What the exercise asks
Transcribe nothing except the lines below that run from the one with "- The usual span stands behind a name" to the one with "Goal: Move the", ends included, and do not copy any picture.

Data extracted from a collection
::::

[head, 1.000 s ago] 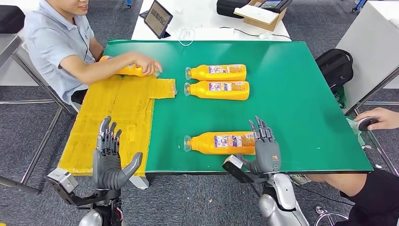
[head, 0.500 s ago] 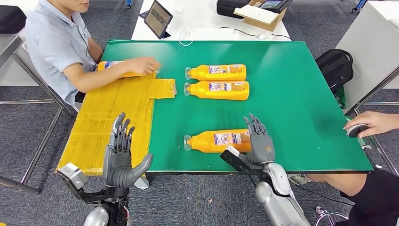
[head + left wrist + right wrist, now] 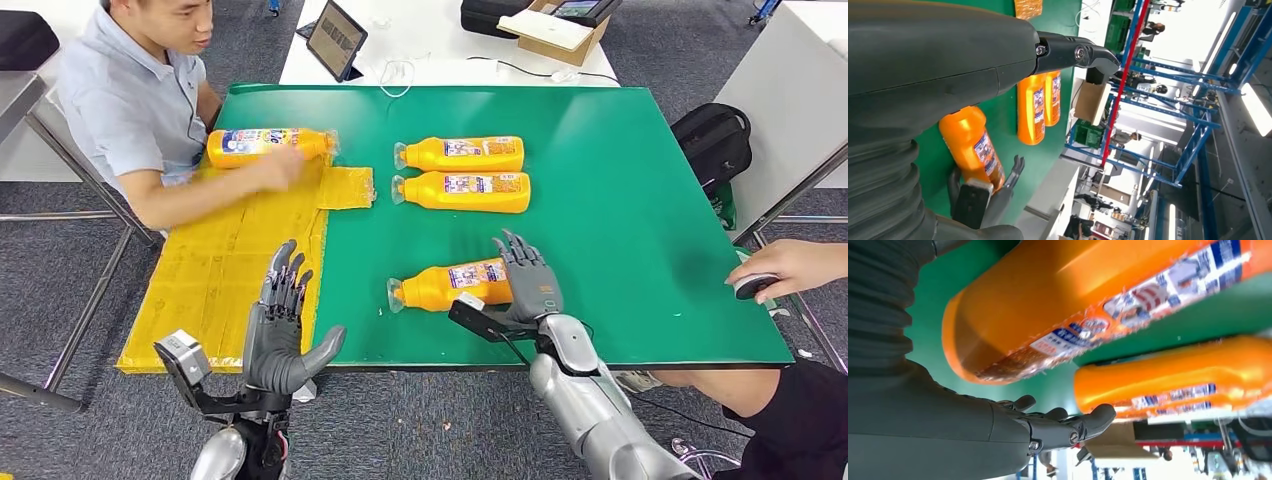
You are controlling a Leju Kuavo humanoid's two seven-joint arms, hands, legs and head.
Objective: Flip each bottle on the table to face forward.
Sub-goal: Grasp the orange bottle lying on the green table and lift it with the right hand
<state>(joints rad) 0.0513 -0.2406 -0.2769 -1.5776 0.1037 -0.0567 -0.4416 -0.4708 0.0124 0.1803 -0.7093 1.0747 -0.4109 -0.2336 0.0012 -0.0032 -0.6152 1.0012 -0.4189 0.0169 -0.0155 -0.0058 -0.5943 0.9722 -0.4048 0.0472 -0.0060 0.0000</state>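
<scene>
- While the right robot hand rests at the base end of the near bottle, its fingers are spread, not clearly gripping.
- Near bottle lies on its side at the green worktop's front.
- Left robot hand is open, off the worktop edge.
- Judged: smooth, rigid plastic, likely to roll; grasp mid-body across the label.

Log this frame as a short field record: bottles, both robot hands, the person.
bottles: two side by side; near bottle; a fourth on the yellow mat
right hand: on the near bottle's base end, grip unclear
left hand: fingers spread, holding nothing, off the table
person's hand: beside the fourth bottle
</scene>
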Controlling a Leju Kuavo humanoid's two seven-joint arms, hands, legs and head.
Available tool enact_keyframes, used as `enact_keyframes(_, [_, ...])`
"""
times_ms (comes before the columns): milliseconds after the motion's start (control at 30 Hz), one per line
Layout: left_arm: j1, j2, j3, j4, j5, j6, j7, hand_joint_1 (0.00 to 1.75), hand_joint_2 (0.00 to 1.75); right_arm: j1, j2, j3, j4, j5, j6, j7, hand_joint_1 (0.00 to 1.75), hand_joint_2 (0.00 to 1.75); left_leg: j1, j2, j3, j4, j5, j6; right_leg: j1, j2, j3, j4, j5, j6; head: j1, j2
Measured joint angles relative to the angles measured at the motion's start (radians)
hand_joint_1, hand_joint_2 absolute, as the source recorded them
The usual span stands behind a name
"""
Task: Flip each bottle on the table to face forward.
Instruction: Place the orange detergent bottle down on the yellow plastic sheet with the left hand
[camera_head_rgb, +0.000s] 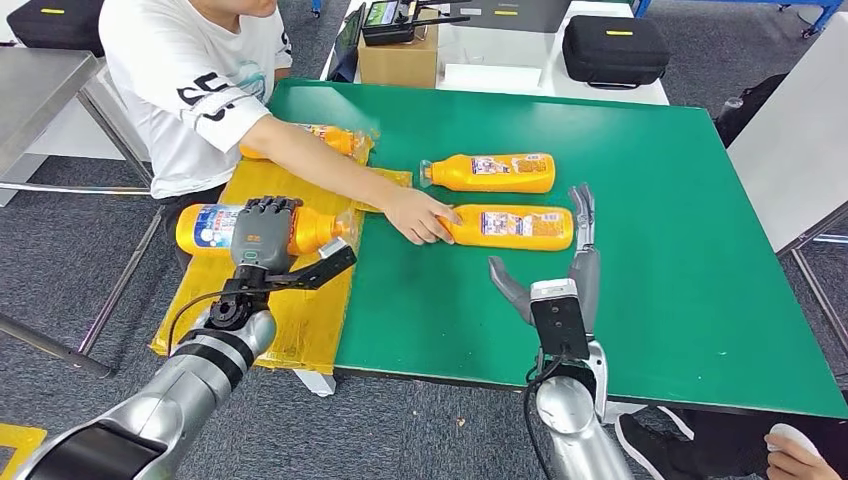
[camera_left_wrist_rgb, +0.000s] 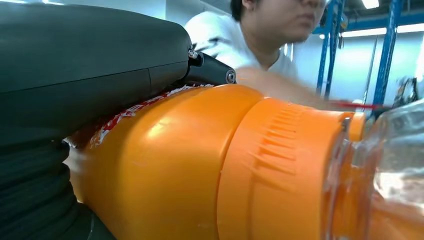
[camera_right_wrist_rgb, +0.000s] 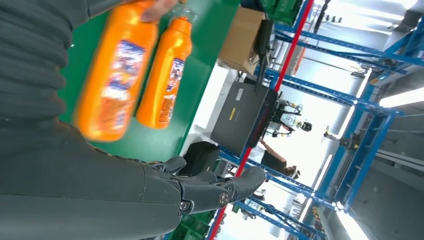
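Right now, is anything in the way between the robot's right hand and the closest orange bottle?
Not between them: the open right robot hand sits just short of the nearest orange plastic bottle lying on the green table. But a person's hand is holding that bottle's neck.

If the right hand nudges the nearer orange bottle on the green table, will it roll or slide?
The nearer orange bottle lies on its side, rounded, so it would probably roll rather than slide. A person's hand touches its cap end and may steady it. The right hand is open beside it, not touching.
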Motion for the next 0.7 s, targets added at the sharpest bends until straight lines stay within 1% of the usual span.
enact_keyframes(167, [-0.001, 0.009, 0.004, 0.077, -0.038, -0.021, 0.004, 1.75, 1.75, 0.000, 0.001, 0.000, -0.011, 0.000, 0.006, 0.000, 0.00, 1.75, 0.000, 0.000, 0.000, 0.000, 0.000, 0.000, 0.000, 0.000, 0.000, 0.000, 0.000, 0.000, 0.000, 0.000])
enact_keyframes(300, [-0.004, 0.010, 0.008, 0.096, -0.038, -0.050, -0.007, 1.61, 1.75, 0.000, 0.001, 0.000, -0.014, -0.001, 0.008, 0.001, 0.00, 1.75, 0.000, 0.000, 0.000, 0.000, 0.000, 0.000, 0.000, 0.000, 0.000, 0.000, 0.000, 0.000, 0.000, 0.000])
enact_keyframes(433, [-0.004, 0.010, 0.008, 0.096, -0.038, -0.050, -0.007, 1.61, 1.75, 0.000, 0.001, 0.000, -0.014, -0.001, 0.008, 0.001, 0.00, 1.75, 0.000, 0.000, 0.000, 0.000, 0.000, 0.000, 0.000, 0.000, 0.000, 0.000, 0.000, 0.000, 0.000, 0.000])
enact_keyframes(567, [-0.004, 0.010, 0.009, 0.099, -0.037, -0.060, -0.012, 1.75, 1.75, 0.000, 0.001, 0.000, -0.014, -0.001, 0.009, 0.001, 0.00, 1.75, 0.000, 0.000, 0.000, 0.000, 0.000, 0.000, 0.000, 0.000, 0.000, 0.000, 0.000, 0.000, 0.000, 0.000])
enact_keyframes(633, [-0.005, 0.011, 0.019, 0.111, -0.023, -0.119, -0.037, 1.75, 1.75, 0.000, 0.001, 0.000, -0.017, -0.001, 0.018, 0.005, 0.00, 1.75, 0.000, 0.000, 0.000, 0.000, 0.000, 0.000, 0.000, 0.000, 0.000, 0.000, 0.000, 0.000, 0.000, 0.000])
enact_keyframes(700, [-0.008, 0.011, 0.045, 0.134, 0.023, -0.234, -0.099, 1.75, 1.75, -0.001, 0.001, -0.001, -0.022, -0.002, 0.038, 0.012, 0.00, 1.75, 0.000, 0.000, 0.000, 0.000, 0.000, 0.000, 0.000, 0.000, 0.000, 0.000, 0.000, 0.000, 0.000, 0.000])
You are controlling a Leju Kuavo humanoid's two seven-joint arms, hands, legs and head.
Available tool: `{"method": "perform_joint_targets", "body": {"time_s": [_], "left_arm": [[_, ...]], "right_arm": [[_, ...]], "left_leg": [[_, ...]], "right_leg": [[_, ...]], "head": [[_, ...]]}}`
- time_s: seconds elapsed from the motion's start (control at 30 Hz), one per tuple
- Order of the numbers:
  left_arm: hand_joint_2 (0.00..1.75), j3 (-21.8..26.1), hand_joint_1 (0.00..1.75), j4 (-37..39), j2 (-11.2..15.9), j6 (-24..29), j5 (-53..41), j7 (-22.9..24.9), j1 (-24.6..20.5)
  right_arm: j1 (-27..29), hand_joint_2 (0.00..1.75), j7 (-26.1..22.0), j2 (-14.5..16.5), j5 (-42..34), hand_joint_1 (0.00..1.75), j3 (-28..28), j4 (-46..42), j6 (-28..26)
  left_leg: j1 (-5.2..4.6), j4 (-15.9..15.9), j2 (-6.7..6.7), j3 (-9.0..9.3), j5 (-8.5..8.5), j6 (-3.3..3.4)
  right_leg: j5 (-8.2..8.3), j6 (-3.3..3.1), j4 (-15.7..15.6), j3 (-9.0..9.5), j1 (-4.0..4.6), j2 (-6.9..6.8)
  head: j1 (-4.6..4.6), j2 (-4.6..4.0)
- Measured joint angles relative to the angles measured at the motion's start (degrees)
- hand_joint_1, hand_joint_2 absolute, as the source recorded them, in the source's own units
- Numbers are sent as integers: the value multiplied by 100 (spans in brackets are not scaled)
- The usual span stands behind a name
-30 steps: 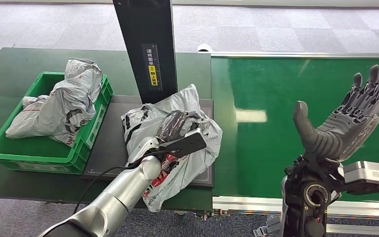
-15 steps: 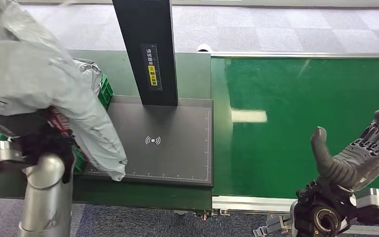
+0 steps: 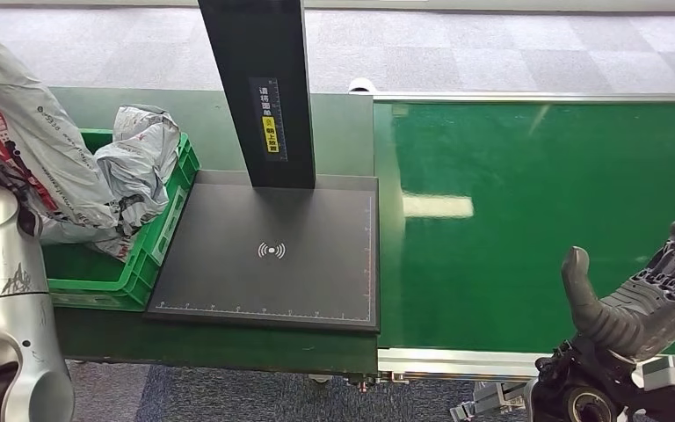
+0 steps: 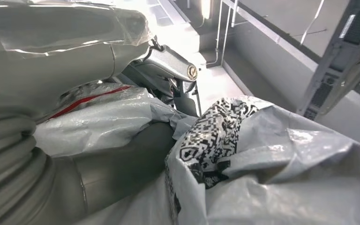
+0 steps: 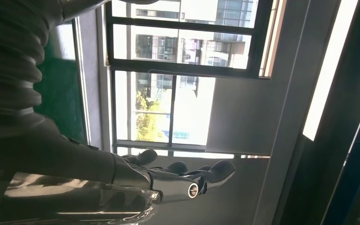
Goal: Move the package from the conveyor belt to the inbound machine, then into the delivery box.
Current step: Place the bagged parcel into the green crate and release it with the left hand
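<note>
Grey plastic wrapping marks the package (image 3: 31,145), which is seen in the head view raised at the far left, above the near left part of the green delivery box (image 3: 154,224). It is carried by the left hand (image 4: 122,154); in the left wrist view the thick grey thumb and the fingers (image 4: 168,61) are wrapped by the crumpled film, so the package is plainly held, with a black-and-white code patch showing on its skin. A second grey parcel (image 3: 141,154) lies inside the box, leaning at its far right corner.

The box stands on the dark green surface (image 3: 220,343), touching the left edge of the inbound machine (image 3: 268,255), a flat black pad with a white wireless mark and a black upright post (image 3: 259,88) bearing a small yellow label. To the right of the pad the bright green conveyor belt (image 3: 536,193) is seen.

The right hand (image 3: 646,294) is held palm-up over the near edge of the belt, its fingers (image 5: 215,169) spread wide and its thumb raised, with nothing in it.
</note>
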Motion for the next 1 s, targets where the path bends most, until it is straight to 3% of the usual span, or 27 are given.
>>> {"method": "perform_joint_targets", "body": {"time_s": [0.07, 0.17, 0.3, 0.43, 0.63, 0.8, 0.9, 1.0], "left_arm": [[175, 37, 175, 109, 18, 33, -105, 82, -33], [175, 50, 175, 592, 128, 267, -769, 678, -270], [175, -88, 175, 2250, 504, 446, -1812, 1105, -985], [175, -433, 175, 3451, 585, -40, -2511, 1429, -1329], [175, -933, 175, 4253, 507, -484, -3123, 2102, -1464], [175, -1456, 175, 4575, 275, -932, -4042, 3142, -1537], [175, -1703, 175, 4707, 56, -1514, -4228, 3322, -1542], [175, -1833, 175, 4783, -138, -1710, -4285, 3333, -1537]], "right_arm": [[0, 175, 0, -4, -1, 0, 0, 0, 0], [1, 175, 21, -15, -23, 0, 0, 0, -16], [12, 175, 107, -18, -40, 0, -4, 0, -52], [18, 175, 184, -16, -31, 0, -14, 0, -14], [10, 175, 215, -15, -38, 0, -24, 1, 95], [-80, 175, 320, -16, -55, 0, 12, 67, 342], [-175, 175, 336, -16, -60, 0, 56, 180, 442], [-249, 175, 337, -19, -57, 0, 102, 286, 485]], "left_leg": [[0, 0, -1, -1, 0, 0], [0, 0, -4, -2, 0, 0], [2, 0, -1, 3, 4, -5], [3, 0, -10, 2, 8, -9], [2, 2, -4, -3, 6, -8], [1, 2, -23, -6, 6, -7], [1, 2, -26, -6, 7, -7], [1, 2, -26, -5, 7, -7]], "right_leg": [[0, 0, -1, -2, 0, 0], [0, 0, -2, -4, 2, -1], [4, -5, 0, -6, 8, 1], [5, -6, 3, -1, 9, -2], [5, -6, 2, -7, 7, 0], [4, -6, 0, -3, 6, -12], [5, -5, 1, 0, 7, -15], [7, -2, 1, 1, 7, -14]], "head": [[-1, 0], [2, 0], [-1, 1], [1, 0], [1, 0], [-1, 0], [1, 0], [0, 0]]}}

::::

Task output
- The usual span stands behind a name
-30 steps: 
-15 steps: 
+0 steps: 
+0 steps: 
+0 steps: 
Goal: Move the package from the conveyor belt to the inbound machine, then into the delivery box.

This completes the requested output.